One such nonessential protein, UL4, has been identified and classified as a true late (γ2) gene product [7], but no functions have yet been assigned. Homologues of the UL4 gene are present in other members of the Alphaherpesviruses, such as the HSV-2 gene UL4 [23], the varicella-zoster virus gene 56 [3], the equine herpesvirus-1 gene 58 [33], the pseudorabies virus (PrV) gene UL4 [5] and the bovine herpesvirus-1 gene (BHV-1) UL4 [35]. Conservation of the gene suggests that it may play a certain role in the viral life cycle. Recent investigation has revealed that the PrV UL4 protein is a non-structural protein which is important for virus yields, release of mature virions, and enhancement of virion formation but it is not essential for PrV replication in vitro or in vivo [8].

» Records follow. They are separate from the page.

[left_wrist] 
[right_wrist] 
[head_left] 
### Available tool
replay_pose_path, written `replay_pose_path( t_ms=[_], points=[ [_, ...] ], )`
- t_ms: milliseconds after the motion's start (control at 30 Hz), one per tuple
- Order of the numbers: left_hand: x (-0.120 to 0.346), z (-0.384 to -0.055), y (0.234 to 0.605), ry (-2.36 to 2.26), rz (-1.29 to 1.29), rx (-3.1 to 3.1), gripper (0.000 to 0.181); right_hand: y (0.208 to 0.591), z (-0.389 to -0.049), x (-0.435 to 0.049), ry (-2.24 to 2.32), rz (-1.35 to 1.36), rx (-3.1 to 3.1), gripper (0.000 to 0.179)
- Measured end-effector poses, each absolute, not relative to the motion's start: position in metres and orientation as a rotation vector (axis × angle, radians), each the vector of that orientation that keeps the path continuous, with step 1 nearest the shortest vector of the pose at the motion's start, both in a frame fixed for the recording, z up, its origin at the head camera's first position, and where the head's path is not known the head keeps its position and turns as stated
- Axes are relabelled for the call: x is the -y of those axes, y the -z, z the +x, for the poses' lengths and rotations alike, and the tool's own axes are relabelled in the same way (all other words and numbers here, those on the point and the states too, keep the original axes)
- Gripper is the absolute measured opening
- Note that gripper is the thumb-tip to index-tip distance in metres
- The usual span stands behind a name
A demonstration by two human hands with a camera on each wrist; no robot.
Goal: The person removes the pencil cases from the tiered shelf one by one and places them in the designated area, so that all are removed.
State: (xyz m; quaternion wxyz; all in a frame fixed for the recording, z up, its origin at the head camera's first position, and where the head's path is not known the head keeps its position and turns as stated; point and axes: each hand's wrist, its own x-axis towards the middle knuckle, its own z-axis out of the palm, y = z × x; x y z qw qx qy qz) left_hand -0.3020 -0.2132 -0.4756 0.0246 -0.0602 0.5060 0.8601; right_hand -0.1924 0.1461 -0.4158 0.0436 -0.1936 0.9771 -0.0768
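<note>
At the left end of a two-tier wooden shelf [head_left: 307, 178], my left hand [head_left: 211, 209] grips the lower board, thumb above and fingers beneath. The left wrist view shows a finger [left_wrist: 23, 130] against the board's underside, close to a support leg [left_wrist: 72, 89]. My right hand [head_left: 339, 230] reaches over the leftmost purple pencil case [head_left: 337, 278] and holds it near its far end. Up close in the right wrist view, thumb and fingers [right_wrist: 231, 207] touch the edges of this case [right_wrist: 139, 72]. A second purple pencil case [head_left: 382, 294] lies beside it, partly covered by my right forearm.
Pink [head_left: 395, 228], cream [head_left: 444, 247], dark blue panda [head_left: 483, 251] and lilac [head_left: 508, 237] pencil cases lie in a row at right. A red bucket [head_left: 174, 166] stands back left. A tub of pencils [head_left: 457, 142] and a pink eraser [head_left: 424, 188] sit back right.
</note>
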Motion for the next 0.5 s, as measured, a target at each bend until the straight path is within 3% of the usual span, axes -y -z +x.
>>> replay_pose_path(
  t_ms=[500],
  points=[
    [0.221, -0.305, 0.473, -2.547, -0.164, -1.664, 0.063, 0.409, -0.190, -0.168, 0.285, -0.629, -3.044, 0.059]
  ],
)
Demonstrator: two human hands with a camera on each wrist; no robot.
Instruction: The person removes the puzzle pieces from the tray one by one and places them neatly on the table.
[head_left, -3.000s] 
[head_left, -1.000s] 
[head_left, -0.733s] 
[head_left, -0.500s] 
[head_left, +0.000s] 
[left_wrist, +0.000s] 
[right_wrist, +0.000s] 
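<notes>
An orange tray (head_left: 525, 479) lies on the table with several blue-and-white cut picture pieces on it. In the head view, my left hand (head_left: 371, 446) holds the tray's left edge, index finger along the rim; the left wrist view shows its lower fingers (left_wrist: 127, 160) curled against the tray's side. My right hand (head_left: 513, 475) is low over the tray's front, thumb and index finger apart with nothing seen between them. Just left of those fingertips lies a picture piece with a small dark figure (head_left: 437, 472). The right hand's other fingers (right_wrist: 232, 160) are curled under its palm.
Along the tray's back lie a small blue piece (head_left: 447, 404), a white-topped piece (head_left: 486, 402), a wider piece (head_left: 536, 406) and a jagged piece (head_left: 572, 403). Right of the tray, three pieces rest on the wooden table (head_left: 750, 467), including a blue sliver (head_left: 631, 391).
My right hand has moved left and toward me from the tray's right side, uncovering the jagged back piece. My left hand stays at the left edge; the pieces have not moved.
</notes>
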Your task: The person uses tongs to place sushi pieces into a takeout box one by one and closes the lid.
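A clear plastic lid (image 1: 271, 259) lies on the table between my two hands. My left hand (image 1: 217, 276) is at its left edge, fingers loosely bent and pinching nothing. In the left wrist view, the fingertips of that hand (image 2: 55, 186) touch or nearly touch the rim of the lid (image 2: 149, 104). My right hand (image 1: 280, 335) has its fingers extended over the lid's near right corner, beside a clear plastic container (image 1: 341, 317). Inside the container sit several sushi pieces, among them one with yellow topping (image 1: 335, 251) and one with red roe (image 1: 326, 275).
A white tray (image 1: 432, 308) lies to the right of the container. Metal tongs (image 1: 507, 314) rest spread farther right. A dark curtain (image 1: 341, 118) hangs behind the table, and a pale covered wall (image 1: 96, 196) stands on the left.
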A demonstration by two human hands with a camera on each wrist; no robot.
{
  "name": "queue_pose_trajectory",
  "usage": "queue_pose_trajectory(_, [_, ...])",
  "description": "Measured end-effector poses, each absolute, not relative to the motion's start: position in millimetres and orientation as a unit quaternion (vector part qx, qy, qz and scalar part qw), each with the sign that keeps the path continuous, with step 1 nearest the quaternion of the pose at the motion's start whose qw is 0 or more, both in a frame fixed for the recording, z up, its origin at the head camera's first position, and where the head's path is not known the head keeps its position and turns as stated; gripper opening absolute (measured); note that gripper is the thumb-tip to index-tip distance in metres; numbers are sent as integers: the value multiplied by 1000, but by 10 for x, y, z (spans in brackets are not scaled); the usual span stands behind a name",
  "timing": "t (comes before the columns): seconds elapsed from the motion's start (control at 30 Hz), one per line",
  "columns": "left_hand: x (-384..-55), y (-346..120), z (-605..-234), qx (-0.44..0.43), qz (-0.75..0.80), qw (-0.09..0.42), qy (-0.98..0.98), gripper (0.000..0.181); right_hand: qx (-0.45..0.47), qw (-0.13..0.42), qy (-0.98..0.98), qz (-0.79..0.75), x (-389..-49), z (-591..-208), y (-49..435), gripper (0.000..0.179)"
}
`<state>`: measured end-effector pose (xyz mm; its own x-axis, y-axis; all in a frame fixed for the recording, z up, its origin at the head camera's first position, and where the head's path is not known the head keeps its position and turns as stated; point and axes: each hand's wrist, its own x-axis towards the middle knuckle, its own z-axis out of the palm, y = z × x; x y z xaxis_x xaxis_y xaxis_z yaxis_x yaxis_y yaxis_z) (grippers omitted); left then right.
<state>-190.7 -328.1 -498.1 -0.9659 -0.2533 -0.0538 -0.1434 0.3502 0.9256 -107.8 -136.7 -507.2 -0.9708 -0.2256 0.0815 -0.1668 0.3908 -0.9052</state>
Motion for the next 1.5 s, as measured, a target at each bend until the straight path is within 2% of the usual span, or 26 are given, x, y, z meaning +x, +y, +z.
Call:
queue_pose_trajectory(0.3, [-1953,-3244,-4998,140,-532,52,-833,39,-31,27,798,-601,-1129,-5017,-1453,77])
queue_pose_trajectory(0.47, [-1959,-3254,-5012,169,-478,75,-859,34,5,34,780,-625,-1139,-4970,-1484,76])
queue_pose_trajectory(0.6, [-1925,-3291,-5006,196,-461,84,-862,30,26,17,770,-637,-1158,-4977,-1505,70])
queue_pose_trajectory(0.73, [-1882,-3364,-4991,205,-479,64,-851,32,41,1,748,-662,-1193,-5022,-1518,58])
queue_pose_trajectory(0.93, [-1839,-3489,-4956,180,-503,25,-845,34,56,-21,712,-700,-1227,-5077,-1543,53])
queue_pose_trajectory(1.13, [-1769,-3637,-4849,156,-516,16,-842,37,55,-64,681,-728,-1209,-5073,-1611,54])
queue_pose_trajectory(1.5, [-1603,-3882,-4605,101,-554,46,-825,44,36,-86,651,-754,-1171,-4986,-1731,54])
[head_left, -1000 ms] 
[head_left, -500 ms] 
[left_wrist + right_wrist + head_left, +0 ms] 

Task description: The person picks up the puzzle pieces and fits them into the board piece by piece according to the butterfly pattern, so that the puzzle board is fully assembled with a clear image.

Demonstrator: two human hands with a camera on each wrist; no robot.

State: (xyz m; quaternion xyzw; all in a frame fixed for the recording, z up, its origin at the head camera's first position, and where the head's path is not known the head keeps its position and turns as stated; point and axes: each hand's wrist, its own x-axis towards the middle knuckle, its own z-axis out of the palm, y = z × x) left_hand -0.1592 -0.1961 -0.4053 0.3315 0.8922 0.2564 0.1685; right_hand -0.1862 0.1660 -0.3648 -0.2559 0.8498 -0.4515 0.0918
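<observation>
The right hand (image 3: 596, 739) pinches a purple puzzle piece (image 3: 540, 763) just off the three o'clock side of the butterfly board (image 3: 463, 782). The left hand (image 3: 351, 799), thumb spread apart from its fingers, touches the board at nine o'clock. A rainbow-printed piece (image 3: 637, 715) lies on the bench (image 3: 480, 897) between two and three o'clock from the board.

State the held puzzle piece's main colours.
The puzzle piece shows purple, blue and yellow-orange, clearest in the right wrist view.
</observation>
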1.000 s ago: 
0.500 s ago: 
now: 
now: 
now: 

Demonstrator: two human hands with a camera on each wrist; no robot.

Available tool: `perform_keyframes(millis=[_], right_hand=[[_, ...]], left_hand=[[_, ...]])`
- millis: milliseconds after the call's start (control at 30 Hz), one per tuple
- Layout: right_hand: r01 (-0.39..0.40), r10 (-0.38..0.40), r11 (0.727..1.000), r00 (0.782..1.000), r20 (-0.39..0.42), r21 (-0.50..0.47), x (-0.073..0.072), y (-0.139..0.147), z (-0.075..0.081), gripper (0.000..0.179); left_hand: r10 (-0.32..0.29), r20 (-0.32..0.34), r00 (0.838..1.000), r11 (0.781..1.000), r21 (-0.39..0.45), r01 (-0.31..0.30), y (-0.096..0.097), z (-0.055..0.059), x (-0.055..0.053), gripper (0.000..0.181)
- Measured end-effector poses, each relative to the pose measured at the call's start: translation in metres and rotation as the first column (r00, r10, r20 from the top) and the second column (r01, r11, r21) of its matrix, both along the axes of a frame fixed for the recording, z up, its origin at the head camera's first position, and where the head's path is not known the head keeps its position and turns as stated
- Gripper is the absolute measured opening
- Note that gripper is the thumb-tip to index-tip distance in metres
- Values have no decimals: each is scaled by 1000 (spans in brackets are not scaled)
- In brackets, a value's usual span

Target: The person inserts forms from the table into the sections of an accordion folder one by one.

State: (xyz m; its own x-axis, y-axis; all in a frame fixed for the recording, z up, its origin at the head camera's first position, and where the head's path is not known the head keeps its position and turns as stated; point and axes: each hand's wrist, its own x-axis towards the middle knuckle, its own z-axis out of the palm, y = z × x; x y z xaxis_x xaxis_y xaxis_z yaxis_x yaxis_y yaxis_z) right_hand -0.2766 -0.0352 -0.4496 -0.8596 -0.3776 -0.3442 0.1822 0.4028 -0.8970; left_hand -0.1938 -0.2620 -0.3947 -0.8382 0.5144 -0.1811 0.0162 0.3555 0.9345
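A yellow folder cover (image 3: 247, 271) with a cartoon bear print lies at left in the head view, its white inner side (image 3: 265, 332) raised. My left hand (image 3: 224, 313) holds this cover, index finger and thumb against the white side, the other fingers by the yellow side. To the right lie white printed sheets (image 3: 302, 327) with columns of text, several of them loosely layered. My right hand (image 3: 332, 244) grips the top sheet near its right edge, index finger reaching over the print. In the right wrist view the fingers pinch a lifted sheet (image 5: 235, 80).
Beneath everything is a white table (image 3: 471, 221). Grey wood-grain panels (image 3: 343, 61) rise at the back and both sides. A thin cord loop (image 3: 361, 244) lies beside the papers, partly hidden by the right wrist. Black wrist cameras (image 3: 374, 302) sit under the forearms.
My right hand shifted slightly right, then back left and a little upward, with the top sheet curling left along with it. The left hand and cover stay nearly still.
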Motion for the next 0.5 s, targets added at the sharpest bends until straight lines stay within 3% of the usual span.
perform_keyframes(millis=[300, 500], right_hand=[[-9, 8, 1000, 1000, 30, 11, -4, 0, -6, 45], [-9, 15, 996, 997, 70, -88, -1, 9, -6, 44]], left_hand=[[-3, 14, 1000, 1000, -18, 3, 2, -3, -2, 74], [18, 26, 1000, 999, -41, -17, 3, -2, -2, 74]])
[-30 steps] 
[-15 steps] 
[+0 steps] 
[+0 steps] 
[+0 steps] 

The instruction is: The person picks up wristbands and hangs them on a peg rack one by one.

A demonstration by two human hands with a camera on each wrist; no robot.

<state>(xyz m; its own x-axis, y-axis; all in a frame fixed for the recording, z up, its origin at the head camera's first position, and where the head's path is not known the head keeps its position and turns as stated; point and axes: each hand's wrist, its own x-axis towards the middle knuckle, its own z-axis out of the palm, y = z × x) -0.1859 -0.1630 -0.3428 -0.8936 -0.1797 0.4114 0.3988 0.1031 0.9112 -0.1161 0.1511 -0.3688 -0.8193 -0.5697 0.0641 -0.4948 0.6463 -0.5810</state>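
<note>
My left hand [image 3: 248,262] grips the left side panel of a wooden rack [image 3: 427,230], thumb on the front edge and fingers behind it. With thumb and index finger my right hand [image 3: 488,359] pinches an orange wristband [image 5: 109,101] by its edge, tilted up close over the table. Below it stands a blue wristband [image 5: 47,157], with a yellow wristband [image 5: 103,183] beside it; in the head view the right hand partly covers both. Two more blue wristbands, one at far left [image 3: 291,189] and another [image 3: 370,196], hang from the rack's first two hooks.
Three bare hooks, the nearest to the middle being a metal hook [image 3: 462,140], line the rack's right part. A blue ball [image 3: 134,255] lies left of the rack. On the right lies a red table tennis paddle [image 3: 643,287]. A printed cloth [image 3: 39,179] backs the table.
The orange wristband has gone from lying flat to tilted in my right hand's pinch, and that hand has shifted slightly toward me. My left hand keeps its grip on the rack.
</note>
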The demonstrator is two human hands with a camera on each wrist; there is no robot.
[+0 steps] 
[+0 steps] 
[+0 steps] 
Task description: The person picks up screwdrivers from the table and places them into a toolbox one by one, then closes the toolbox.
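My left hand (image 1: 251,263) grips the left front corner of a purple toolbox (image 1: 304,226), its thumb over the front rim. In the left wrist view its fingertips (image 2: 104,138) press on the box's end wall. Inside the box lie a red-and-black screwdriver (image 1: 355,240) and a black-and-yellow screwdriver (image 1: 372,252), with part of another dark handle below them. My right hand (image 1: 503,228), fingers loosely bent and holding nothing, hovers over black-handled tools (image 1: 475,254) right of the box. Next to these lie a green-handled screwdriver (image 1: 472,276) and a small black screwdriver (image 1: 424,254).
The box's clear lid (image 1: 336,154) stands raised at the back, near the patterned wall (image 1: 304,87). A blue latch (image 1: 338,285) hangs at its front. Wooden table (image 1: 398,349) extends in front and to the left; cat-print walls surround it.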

ICP22 is an IE protein that enhances the expression of a subset of γ2 proteins. The UL4 protein has been identified as a putative nuclear protein for exhibiting co-localization with ICP22 in small, dense nuclear bodies in infection [14], suggesting the intriguing possibility of partial function overlap of ICP22 and the UL4 protein, and the UL4 protein may play certain roles related with ICP22 in the context of the small, dense nuclear compartment associated with late gene transcription. Furthermore, the late protein UL3 and UL20.5 are subsequently identified as the components of the discrete, dense nuclear spots [21, 36]. Since deletion of ICP22 resulted in a decreased accumulation of UL3 and, to a lesser extent, of UL4, and as neither UL3 nor UL4 localizes to the dense nuclear structures, with additional evidence showing that ICP22 by itself is sufficient to form small, dense nuclear bodies in transfection assay without other viral proteins, it has been suggested that co-localization of UL3 and UL4 is directed by ICP22 rather than by the interaction of the UL3 and UL4 proteins [21]. However, our recent systematic study showed determinately that both UL3 and UL20.5 are targeted to small, dense nuclear bodies by direct interaction with ICP22, whereas UL4 co-localizes with ICP22 through its direct interaction with UL3 but neither UL20.5 nor ICP22, and there is no interaction between UL3 and UL20.5 [40]. We also observed that UL4 is not a genuine nuclear protein as it localizes to sub-cytoplasmic structures when expressed alone. In addition, UL4 re-localized UL3 to the cytoplasm structure when co-expressed, while the subcellular distribution of UL4 was not altered when co-expressed with ICP22, but UL3 was redistributed in the nuclear foci identical to the subcellular localization pattern of ICP22, indicating that UL3 is the intermediate to bring UL4 to ICP22 and is required for the localization of UL4 in the nuclear compartment. Interestingly, the interaction between UL4 and UL3 took place in the cytoplasm where UL4 was located when expressed alone, prompting further investigation of the subcellular localization of UL4, which would be helpful to dig deeper not only into the interaction between UL3 and UL4, but also the role and mechanism of that interaction complex during the proliferation of HSV-1.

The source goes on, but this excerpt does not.